Kiwis pay their tributes

Condolence books, church service for grieving locals

Mandela's passing has provoked a huge outpouring of emotion among NZ-based South Africans, an expat says. Photo / AP
Mandela's passing has provoked a huge outpouring of emotion among NZ-based South Africans, an expat says. Photo / AP

Places to grieve, contemplate and celebrate the life of Nelson Mandela are being set up around the country.

Mandela, the founding father of modern South Africa, died on Friday, aged 95.

Wellington's Te Papa Museum has provided condolence books, and a public service will be held at the Holy Trinity Cathedral in Auckland.

Dean Jo Kelly-Moore says the cathedral can provide a place of focus for the community to mark a life of sacrifice that brought justice and transformation.

Details are being confirmed, but the cathedral is working with Auckland's South African community to organise the service.

From next week there will also be a public memorial book in St Mary's Church next door to the cathedral.

South African-born radio presenter Irvin Adams says there has been a huge outpouring of emotion from expatriates.

"I think it's a huge shock for the community that his (life) has finally come to an end.
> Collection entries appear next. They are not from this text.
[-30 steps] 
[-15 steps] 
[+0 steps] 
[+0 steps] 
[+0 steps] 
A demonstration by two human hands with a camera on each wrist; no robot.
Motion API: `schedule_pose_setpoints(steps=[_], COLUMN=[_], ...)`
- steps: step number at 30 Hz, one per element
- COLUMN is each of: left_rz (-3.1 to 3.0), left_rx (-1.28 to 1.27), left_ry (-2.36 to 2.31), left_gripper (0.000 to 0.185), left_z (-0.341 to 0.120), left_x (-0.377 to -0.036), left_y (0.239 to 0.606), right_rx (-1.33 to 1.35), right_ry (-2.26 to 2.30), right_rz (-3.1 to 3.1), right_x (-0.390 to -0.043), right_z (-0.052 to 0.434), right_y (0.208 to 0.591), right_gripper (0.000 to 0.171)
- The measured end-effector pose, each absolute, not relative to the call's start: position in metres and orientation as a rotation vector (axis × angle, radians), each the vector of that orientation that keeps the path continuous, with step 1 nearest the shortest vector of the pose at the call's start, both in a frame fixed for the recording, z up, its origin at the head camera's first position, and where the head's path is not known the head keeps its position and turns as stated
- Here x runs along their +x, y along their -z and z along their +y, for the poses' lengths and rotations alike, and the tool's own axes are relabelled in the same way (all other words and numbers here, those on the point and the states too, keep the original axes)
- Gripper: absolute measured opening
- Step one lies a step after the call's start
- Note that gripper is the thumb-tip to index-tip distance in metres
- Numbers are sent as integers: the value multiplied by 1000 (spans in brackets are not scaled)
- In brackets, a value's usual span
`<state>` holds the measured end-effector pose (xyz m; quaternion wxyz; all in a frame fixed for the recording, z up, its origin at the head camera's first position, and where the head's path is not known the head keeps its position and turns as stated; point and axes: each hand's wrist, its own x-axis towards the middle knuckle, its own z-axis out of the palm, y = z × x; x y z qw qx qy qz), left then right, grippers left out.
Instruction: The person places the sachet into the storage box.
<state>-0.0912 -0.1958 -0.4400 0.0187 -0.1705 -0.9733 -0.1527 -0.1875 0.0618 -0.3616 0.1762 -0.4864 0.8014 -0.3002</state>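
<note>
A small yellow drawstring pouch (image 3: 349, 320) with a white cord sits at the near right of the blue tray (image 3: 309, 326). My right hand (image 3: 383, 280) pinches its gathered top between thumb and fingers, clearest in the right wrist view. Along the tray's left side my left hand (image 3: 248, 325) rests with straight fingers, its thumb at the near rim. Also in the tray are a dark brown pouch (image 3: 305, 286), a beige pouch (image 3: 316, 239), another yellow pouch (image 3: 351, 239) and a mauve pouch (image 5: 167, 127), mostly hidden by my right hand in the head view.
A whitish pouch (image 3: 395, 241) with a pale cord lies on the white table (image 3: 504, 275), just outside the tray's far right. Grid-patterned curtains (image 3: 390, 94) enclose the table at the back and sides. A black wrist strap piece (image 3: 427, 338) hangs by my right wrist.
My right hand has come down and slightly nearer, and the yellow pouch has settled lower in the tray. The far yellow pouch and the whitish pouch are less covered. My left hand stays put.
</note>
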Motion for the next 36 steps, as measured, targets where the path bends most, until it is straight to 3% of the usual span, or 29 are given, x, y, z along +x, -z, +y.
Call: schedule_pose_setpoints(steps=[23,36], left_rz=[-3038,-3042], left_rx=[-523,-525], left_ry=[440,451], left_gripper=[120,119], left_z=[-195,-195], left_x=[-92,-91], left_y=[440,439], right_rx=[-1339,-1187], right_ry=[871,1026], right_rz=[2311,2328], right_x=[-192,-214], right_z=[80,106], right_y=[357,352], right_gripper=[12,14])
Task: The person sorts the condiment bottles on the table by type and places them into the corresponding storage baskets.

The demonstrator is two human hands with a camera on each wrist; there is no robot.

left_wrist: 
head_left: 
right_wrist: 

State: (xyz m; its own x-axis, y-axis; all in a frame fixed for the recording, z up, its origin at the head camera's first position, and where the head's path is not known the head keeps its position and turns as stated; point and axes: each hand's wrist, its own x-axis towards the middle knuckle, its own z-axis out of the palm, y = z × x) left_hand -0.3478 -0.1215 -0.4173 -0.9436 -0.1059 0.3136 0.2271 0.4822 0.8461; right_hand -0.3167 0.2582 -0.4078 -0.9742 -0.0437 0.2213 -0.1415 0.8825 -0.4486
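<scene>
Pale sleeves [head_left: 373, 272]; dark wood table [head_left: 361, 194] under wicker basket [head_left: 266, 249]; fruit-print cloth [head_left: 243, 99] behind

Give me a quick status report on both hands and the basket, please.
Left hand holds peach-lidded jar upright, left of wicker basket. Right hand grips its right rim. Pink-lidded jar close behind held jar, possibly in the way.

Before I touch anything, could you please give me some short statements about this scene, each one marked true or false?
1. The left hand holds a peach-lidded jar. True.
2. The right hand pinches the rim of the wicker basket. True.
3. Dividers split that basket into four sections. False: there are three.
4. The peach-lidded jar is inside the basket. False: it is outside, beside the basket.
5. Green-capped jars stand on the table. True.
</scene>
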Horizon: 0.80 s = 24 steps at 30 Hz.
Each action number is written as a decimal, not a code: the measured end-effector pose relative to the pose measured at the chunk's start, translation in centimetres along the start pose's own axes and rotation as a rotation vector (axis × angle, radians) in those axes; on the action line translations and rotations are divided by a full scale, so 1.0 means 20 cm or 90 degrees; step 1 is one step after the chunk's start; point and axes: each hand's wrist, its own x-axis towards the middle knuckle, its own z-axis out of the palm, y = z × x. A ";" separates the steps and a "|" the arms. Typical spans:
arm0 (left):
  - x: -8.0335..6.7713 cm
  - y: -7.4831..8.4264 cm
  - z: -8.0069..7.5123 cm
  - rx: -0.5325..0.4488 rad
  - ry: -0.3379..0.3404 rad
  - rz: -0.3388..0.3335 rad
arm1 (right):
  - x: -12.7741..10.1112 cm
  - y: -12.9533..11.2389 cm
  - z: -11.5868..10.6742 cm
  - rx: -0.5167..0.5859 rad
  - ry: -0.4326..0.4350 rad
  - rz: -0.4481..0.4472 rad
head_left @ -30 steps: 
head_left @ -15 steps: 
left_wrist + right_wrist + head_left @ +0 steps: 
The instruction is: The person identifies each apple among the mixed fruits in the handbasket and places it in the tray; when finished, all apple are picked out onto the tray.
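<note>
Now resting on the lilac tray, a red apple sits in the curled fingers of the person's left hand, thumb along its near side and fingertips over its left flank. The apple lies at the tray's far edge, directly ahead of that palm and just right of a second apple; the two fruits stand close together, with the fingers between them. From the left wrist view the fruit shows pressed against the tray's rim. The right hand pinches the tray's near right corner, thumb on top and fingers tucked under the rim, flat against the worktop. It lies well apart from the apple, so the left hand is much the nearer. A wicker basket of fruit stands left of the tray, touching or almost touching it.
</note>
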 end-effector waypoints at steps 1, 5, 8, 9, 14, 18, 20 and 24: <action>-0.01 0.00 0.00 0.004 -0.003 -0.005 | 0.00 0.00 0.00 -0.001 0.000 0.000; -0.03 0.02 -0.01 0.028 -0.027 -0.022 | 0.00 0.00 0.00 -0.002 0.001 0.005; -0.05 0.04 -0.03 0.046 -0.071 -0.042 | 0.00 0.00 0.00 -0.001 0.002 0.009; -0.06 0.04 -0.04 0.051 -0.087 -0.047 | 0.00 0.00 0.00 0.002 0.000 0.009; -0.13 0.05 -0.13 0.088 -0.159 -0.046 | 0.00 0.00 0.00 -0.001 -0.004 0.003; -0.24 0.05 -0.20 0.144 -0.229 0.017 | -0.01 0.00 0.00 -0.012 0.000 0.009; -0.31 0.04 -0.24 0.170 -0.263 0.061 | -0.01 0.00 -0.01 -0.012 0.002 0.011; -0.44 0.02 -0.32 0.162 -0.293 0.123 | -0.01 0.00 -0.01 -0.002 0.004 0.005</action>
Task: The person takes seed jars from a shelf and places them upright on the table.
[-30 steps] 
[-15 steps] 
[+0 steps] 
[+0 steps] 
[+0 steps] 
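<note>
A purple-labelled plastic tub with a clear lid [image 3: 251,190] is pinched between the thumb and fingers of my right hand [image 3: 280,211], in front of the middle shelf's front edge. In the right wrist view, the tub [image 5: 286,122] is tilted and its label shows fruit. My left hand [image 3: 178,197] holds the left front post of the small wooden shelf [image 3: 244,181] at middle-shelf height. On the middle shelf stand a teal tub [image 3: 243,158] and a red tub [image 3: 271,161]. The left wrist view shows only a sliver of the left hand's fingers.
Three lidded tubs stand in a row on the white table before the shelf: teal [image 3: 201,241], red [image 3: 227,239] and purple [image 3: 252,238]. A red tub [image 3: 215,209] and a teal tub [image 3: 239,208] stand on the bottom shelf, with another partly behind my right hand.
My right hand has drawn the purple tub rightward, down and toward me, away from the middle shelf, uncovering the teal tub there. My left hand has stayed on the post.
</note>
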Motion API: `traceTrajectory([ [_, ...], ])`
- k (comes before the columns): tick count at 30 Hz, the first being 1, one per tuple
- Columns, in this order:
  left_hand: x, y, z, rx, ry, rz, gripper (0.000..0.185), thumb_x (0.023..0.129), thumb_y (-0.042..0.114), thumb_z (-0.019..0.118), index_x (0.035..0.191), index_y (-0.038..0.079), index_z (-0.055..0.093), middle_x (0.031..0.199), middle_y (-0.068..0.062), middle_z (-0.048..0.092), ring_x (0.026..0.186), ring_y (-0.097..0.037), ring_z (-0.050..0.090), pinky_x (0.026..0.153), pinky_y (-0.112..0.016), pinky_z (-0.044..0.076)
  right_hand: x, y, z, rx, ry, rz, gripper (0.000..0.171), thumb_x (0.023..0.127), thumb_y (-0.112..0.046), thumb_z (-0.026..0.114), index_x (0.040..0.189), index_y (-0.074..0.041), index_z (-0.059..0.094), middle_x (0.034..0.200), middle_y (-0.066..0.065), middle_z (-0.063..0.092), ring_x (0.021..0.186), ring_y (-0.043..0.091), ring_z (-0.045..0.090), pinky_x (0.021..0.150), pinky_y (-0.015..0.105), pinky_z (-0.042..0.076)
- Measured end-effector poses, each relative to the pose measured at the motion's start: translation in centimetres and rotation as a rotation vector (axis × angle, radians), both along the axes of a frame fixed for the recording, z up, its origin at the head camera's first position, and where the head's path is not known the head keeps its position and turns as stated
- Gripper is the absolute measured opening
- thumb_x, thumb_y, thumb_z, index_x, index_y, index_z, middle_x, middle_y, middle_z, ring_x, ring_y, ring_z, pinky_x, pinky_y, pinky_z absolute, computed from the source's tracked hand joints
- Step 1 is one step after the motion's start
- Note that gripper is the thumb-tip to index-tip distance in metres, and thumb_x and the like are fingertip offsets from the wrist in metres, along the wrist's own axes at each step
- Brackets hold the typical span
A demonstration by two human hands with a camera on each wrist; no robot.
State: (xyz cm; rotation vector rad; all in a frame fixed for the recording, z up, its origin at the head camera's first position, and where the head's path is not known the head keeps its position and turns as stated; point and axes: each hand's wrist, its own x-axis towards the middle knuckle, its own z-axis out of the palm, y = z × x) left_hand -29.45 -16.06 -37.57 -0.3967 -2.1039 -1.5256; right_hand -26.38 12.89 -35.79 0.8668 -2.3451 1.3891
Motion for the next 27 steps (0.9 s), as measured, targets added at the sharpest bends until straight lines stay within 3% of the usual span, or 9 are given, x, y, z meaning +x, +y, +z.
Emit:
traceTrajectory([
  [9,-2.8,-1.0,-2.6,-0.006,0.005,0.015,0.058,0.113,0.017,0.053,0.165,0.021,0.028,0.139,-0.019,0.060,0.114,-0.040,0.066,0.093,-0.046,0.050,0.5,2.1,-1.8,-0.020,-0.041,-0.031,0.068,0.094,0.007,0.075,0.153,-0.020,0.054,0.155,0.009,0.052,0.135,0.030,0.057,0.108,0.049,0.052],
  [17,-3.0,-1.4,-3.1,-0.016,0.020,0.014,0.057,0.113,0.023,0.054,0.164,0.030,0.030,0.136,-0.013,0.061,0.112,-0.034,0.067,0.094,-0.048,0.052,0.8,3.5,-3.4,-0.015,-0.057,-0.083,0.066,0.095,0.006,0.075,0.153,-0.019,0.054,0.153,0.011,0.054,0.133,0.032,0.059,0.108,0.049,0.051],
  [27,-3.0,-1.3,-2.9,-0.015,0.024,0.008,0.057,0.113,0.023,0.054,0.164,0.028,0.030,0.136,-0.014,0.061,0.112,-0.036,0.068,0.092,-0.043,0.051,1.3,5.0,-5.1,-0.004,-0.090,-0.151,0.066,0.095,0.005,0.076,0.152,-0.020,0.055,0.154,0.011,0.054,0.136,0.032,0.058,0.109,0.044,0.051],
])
But obviously his memory will continue."

Hundreds of people have left condolence messages in the memorial books at Te Papa.

International guests from Spain, Africa, the United States and Germany had all left comments, as well as local visitors, a Te Papa spokeswoman said.

Many of the comments simply said "Thank you" or "Rest in peace".

One of the memorial spaces screened footage of Mandela's only trip to New Zealand, in 1995, while he was President of South Africa.

People had been patient when it was apparent others needed a moment to gather their thoughts before leaving a message, she said.

A spokeswoman for Prime Minister John Key said travel plans hadn't been finalised but he would be taking a commercial flight to South Africa for Saturday's funeral, which is expected to be attended by most world leaders.

Former Prime Minister Jim Bolger said he would also attend the funeral. He was Mandela's host in 1995, during the Commonwealth Heads of Government summit.

A new movie about the South African's life, Mandela: Long Walk to Freedom, is due to screen in New Zealand from January. Distributors Roadshow said it was too soon to say whether there would be any special tributes at screenings.